Repeat verbatim what the listing holds, but not its pictures.

(PROVIDED MATERIAL)

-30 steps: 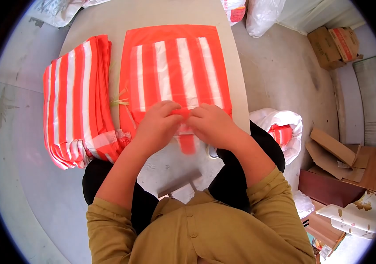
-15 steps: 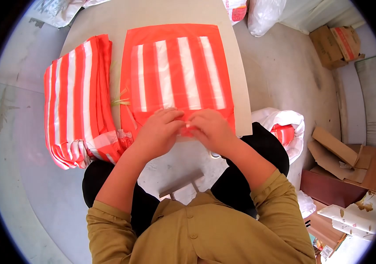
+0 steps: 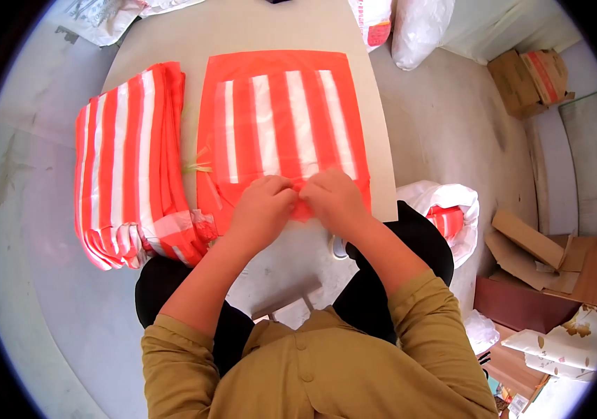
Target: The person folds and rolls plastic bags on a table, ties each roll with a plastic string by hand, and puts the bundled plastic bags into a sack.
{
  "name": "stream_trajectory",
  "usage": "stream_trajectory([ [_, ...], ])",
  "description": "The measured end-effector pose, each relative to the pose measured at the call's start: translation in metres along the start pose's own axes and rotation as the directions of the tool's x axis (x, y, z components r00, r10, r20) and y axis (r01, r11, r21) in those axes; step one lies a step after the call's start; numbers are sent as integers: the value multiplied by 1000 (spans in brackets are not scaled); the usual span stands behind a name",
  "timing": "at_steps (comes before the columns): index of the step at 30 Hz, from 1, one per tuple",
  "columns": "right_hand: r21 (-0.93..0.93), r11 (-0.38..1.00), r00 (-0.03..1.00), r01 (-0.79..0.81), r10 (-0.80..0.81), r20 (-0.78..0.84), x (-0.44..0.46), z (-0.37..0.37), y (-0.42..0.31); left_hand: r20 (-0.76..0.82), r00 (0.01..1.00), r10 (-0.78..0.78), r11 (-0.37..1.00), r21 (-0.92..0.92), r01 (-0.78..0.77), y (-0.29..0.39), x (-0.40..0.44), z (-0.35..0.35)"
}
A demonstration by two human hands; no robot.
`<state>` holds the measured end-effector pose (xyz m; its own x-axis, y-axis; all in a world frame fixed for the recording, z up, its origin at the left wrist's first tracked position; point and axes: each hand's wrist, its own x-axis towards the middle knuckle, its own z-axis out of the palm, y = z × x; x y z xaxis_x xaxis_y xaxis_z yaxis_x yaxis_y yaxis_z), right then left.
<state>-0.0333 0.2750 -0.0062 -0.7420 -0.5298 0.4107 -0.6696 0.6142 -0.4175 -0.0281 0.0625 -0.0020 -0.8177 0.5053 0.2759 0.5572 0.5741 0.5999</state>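
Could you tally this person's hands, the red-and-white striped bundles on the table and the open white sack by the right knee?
Hands: 2 (left hand, right hand)
Striped bundles: 2 (left-side bundle, bundle at the hands)
Open white sack: 1
Total: 5

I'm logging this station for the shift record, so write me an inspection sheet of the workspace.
Surface: tan table, partly covered.
Job's things: striped plastic sheet, red and white, lying flat; striped stack to its left.
Clutter: pale strands by the sheet's left edge.
Grip: left hand and right hand close together, both pinching the sheet's near edge; fingertip contact partly hidden.
Cables: nothing seen.
Surroundings: white sack with red-and-white material inside, right of the table; opened cardboard farther right.
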Motion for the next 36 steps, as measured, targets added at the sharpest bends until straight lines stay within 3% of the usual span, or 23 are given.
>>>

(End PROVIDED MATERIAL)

--- SOLUTION TO THE EXERCISE ---
-30 steps: 
-15 steps: 
+0 steps: 
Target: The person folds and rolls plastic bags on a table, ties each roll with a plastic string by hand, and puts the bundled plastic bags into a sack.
{
  "name": "stream_trajectory",
  "usage": "stream_trajectory([ [_, ...], ])",
  "description": "The measured end-effector pose, each relative to the pose measured at the call's start: translation in metres along the start pose's own axes and rotation as the directions of the tool's x axis (x, y, z components r00, r10, r20) and y axis (r01, r11, r21) in those axes; step one lies a step after the call's start; numbers are sent as integers: the value multiplied by 1000 (spans in brackets are not scaled); the usual span stands behind a name",
  "timing": "at_steps (comes before the columns): index of the step at 30 Hz, from 1, one per tuple",
  "columns": "right_hand: r21 (-0.93..0.93), r11 (-0.38..1.00), r00 (-0.03..1.00), r01 (-0.79..0.81), r10 (-0.80..0.81), r20 (-0.78..0.84), x (-0.44..0.46), z (-0.37..0.37), y (-0.42..0.31); left_hand: r20 (-0.76..0.82), r00 (0.01..1.00), r10 (-0.78..0.78), r11 (-0.37..1.00), r21 (-0.92..0.92), r01 (-0.78..0.77), y (-0.29..0.39), x (-0.40..0.44), z (-0.35..0.35)"
}
A demonstration by two human hands; no robot.
`<state>` holds the measured end-effector pose (xyz m; its own x-axis, y-axis; all in a world frame fixed for the recording, z up, its origin at the left wrist's first tracked position; point and axes: each hand's wrist, its own x-axis towards the middle knuckle, its own z-axis out of the palm, y = z × x; x y z xaxis_x xaxis_y xaxis_z yaxis_x yaxis_y yaxis_z), right then left.
<state>-0.0333 0.2750 -0.0062 -0.7420 -0.5298 0.4107 -0.6696 0.6142 -0.4175 -0.0281 0.0625 -0.0020 -0.8177 0.5053 0.2759 0.5572 0.5741 0.5999</state>
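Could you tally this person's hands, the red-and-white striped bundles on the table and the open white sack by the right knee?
Hands: 2 (left hand, right hand)
Striped bundles: 2 (left-side bundle, bundle at the hands)
Open white sack: 1
Total: 5

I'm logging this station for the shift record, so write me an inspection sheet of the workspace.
Surface: tan table, partly covered.
Job's things: striped plastic sheet, red and white, lying flat; striped stack to its left.
Clutter: pale strands by the sheet's left edge.
Grip: left hand and right hand close together, both pinching the sheet's near edge; fingertip contact partly hidden.
Cables: nothing seen.
Surroundings: white sack with red-and-white material inside, right of the table; opened cardboard farther right.
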Motion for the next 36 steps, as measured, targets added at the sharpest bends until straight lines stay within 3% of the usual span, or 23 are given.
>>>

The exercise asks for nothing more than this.